Only lines holding the word "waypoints" are needed; copy each of them from the material.
** Data follows **
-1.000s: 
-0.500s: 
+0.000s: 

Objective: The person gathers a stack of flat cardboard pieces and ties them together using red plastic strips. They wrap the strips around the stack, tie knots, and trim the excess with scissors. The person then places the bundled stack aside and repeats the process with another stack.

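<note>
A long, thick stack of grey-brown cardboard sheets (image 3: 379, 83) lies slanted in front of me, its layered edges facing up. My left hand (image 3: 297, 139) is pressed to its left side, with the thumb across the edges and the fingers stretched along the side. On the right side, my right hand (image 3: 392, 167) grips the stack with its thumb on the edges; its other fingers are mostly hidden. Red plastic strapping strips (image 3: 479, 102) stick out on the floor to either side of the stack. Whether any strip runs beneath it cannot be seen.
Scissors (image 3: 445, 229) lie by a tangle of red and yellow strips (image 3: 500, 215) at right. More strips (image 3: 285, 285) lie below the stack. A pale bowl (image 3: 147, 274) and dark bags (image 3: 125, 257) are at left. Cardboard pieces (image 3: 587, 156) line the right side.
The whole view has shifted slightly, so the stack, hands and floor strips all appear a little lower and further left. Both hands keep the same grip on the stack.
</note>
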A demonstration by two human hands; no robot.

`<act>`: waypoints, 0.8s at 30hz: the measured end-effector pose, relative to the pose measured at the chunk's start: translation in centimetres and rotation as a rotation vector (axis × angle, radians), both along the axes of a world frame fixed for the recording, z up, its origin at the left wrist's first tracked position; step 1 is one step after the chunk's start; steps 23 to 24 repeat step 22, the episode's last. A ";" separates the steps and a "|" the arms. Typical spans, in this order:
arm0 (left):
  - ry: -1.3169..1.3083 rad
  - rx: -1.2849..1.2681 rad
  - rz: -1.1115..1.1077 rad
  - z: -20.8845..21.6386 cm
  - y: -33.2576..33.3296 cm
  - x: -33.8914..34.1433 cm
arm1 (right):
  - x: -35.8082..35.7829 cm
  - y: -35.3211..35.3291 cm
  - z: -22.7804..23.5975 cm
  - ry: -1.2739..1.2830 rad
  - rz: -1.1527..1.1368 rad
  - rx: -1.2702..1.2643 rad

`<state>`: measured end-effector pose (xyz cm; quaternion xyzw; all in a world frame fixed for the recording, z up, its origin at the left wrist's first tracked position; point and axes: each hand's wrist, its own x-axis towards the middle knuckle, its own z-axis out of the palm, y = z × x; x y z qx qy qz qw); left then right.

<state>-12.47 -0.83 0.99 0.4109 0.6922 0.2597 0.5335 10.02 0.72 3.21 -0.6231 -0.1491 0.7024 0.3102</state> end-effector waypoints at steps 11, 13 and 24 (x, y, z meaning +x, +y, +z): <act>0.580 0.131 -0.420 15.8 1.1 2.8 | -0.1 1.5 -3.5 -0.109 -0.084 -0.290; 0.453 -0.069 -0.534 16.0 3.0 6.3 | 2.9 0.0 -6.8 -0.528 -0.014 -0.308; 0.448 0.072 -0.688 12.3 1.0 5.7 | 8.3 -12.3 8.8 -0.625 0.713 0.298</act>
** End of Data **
→ Output for this task
`<act>`: waypoints, 0.8s at 30hz: the measured end-effector pose, relative to the pose measured at the chunk's start: translation in centimetres and rotation as a rotation vector (axis × angle, radians), both along the axes of a world frame fixed for the recording, z up, its origin at the left wrist's first tracked position; step 1 is one step after the chunk's start; steps 23 to 24 repeat step 22, the episode's last. A ";" separates the steps and a "|" the arms. Typical spans, in this order:
<state>-12.47 -0.83 0.99 0.4109 0.6922 0.2597 0.5335 10.02 0.72 3.21 -0.6231 -0.1491 0.7024 0.3102</state> end-effector waypoints at steps 11, 13 and 24 (x, y, z meaning +x, +y, +z): <act>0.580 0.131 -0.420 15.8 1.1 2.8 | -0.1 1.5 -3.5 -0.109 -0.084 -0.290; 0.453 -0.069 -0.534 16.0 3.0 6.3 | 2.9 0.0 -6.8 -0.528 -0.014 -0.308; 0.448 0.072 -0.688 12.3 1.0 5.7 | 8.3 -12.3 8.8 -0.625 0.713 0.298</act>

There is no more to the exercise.